Half of a House utilizes the construction, disassembly, and reuse of parametrically designed rammed earth formwork to complete two contrasting halves of a prototypal dwelling. Split vertically through the central axis, one half of the house consists of unstabilized rammed earth while the other is assembled from the reconstructed formwork used to cast its neighbor. Through the use of non-reinforced organic materials (earth) and the reuse of construction debris that would otherwise be discarded (formwork), the project aims to rethink traditional economies of construction, material, and waste—taking typically linear pipelines and finding inventive ways to create sustainable cycles. Furthermore, by implementing pragmatic parametrization techniques that optimize the formwork design for reuse, the project conceptualizes a more nuanced approach to computational design aesthetics beyond formal intricacy.
Half of a House was built as part of Hello Wood’s annual Builder Summit festival in rural Hungary and was designed by Neal Lucas Hitch of i/thee alongside earth specialist Maxwell Rodencal of RAWstudio and Colorado builder Claire Leffler. The project engages directly with the Builder Summit theme, which aims to reconcile construction, demolition, and material extraction. Not only does Half of a House work toward a more circular construction ecosystem, but it also strives to make that circle smaller—conceiving of a closed-loop system in which materials are sourced, used, and reused within a single construction site.

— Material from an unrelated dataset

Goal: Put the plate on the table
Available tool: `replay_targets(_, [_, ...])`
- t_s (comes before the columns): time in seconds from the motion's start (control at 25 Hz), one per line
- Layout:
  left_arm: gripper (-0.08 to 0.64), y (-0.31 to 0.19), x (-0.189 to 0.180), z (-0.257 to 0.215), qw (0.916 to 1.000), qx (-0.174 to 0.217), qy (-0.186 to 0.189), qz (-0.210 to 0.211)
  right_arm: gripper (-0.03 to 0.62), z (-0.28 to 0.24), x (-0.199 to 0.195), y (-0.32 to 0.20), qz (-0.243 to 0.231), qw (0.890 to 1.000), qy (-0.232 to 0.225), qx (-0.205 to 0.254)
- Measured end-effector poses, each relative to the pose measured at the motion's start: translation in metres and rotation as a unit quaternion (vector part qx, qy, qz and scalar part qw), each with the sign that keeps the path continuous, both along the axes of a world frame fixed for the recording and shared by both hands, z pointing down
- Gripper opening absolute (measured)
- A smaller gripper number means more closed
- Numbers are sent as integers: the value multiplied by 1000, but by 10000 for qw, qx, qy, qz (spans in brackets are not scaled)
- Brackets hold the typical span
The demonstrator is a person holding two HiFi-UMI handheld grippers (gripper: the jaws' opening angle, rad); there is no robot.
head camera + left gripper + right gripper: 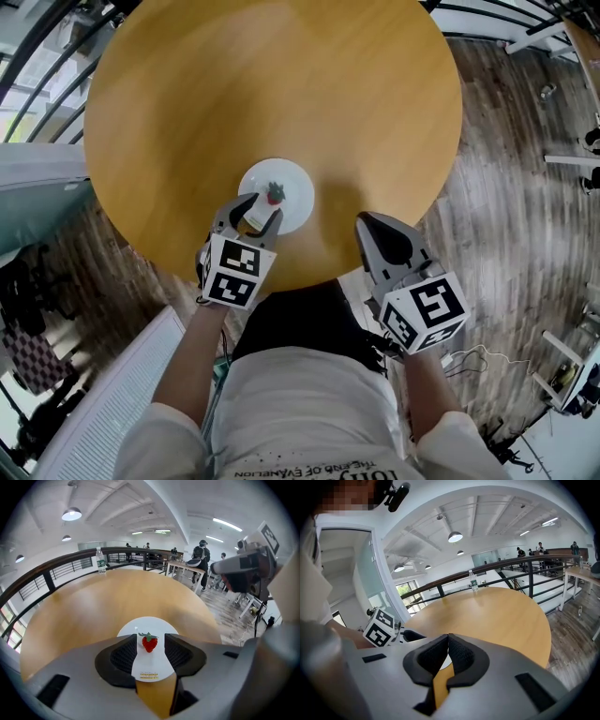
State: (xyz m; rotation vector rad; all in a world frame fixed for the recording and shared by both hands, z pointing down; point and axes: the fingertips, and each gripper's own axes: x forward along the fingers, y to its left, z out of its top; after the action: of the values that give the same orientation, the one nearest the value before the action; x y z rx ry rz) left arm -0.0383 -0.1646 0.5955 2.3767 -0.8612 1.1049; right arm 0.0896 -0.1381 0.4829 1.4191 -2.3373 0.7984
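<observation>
A small white plate (296, 187) lies flat on the round wooden table (281, 84), near its front edge. A small red strawberry (275, 193) sits on the plate. My left gripper (251, 210) hovers over the plate's near rim with its jaws open. In the left gripper view the plate (147, 623) and strawberry (149, 643) show in the gap between the two pads of the left gripper (150, 638), which do not press on it. My right gripper (367, 223) is shut and empty over the table's front-right edge. In its own view the right gripper (448, 637) has its pads meeting.
A water bottle (99, 560) stands at the table's far edge by a dark railing (56, 569). Wooden floor (525, 169) lies to the right, where white-legged tables (553, 28) stand. People stand far off in the hall (201, 555). The person's torso (309, 394) is close to the table's front edge.
</observation>
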Motion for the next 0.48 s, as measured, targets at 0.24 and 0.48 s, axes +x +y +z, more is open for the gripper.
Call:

Construction of the project began with the fabrication of eight cross-laminated panels that together assembled the formwork for half of an archetypal gable roof house. Next, the formwork was rammed by hand with local earth collected from a nearby site containing no stabilizing additives. Once the ramming process was finished, the formwork was removed to reveal three rammed earth walls, completing one half of the house. Finally, the formwork—computationally optimized to reduce waste—was partially disassembled and tessellated back together to form the roof and walls of the second half of the house.

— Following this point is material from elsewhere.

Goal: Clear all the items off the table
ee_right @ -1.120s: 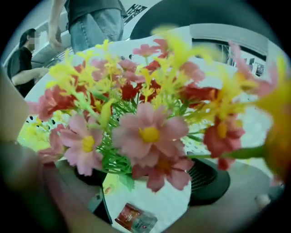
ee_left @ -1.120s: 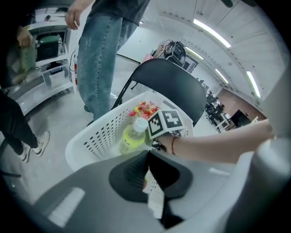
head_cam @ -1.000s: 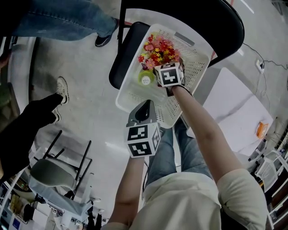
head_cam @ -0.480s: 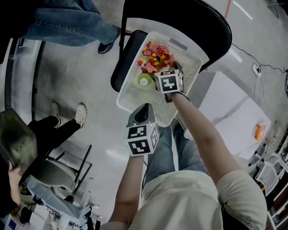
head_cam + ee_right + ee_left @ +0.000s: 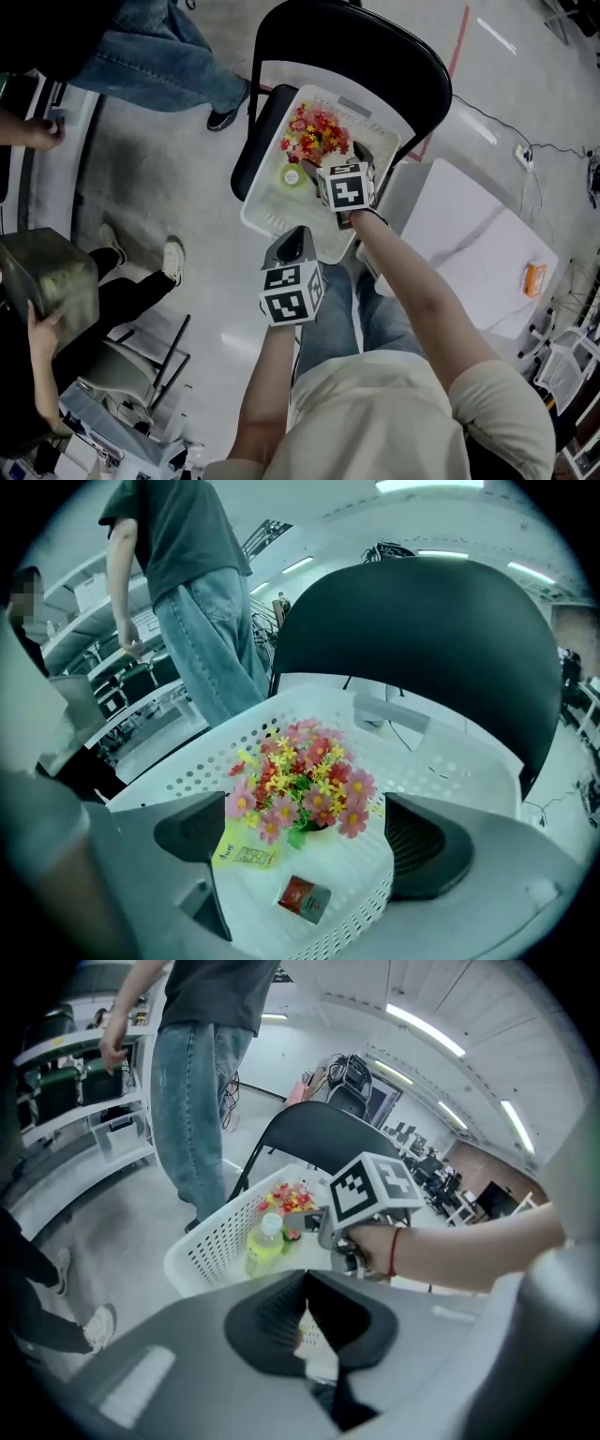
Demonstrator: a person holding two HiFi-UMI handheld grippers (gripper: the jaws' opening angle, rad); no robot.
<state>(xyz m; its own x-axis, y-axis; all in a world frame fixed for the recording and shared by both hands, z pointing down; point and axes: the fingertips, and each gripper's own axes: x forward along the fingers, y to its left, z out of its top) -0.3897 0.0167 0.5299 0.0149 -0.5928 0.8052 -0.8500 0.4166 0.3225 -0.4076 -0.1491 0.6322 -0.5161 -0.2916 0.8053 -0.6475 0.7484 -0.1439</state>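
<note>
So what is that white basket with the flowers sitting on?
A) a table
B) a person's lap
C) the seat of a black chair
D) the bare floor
C: the white basket rests on the seat of the black chair, and the chair's curved backrest rises right behind it in the right gripper view.

Bright overhead strip lighting, fisheye-warped edges

Right gripper (image 5: 335, 165) is backing off the fake flowers (image 5: 317, 133) toward the near side of the white basket (image 5: 265, 221), so the whole bunch shows now. Over on the left, a bystander's hand (image 5: 42, 330) brings a grey box (image 5: 49, 279) into view.
</note>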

The result is a two-faced structure—one half taking shape as a smooth earthen surface, cool to the touch, and the other half a wooden puzzle of disassembled formwork still bearing the stains of the earth cast inside. Here, the project combines conceptual design with sustainable and circular thinking, demonstrating the entire construction loop—from material sourcing, use, and reuse—in a single project at a single site.